Com colares feitos de sementes nativas, grafismos ancestrais, vestimentas bordadas à mão e muita presença feminina, a ativista Samela Sateré Mawé chegou a Londres para ocupar, com beleza, história e resistência, um dos espaços mais simbólicos da moda internacional. Ao lado da marca brasileira FIT, Samela apresenta a nova coleção da AMISM — Associação das Mulheres Indígenas Sateré Mawé dentro da exposição (re)Weaving Amazonia, que integra a London Climate Action Week.
Mais do que estética, o que se vê no Coal Drops Yard, em King’s Cross, é uma declaração política em forma de tecido, bordado e arte. Cada peça carrega o tempo, o território e a luta de um povo que, por séculos, resistiu à exploração e ao apagamento cultural. “Você veste parte da nossa ancestralidade. Tudo é feito a muitas mãos. Mãos que tecem, que criam, que ajudam. Waku”, diz Samela, em uma das legendas que acompanham os registros da exposição.
A presença das mulheres Sateré Mawé na London Climate Action Week carrega um simbolismo profundo. Num momento em que o mundo discute clima e futuro — com a COP30 se aproximando — é justamente o Brasil ancestral, invisibilizado e criador que ganha protagonismo internacional.
Uma coleção com raízes na floresta
A coleção FIT+AMISM nasce da coautoria entre a marca de moda e as mulheres do povo Sateré Mawé, reconhecidas por seu profundo conhecimento da floresta e por técnicas artesanais passadas de geração em geração.
Inspiradas nos grafismos tradicionais, nas sementes sagradas e nas tramas simbólicas da cultura Sateré Mawé, as peças incluem colares, roupas e objetos de decoração que carregam, além da beleza, memória, território e resistência viva.
Nas redes sociais, Samela compartilha os detalhes dessa criação coletiva: colares produzidos à mão, franjas cuidadosamente amarradas e tecidos que dialogam com o sagrado. “São essas mãos — que tecem, que criam e que ajudam — que tornam a coleção tão potente”, afirma. E reforça: 100% do lucro das vendas é revertido para a associação AMISM, fortalecendo a autonomia econômica das mulheres e provando que a moda pode, sim, ser ferramenta de transformação social.
Moda regenerativa e decolonial
A FIT, que há anos reposiciona sua atuação com base na sustentabilidade e no respeito às origens, mergulhou numa jornada de escuta e co-criação. A parceria com a AMISM, agora em seu segundo ano, representa uma virada na lógica do mercado: ao invés de apropriação, há colaboração, ao invés de tendência, ancestralidade.

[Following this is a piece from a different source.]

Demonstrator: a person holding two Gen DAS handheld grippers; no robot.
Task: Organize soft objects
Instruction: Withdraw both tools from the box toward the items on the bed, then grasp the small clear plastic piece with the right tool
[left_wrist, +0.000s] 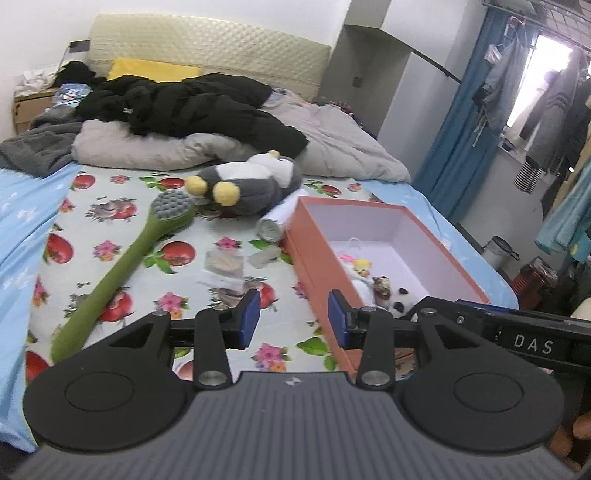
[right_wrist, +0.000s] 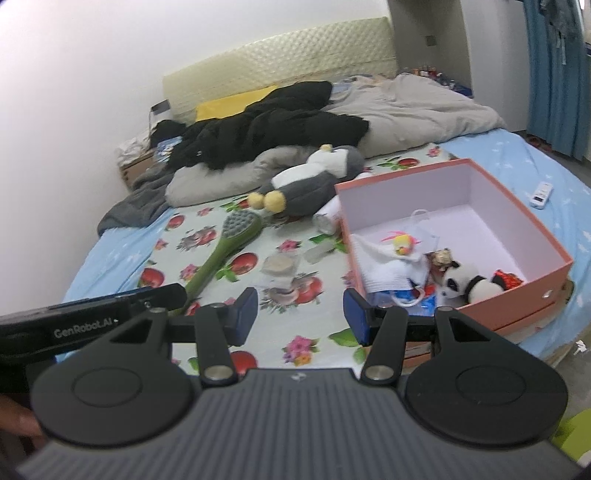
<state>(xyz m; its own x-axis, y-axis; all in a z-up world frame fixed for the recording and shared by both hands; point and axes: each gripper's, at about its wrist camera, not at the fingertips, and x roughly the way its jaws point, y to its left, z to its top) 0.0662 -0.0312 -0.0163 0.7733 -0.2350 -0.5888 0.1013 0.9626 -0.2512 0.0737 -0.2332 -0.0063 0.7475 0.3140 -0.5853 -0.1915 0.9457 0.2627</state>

As peças usam técnicas como tingimentos naturais, fibras amazônicas, sementes e grafismos inspirados nas luvas de tucandeira — tradicional símbolo de ritual e resistência do povo Sateré Mawé.
Vozes da Amazônia profunda na Europa
Durante a programação do evento, as mulheres da AMISM não apenas desfilaram ou expuseram produtos. Participaram de rodas de conversa, oficinas, encontros com lideranças internacionais e momentos de escuta mútua. Levaram ao coração de Londres o que muitos ainda não conhecem: a Amazônia viva, que cria, que pensa e que propõe outro modelo de mundo.
A coleção faz parte do projeto Costuras da Pedra, iniciativa que conecta marcas e comunidades tradicionais em práticas de moda mais justas, regenerativas e profundamente ligadas à terra.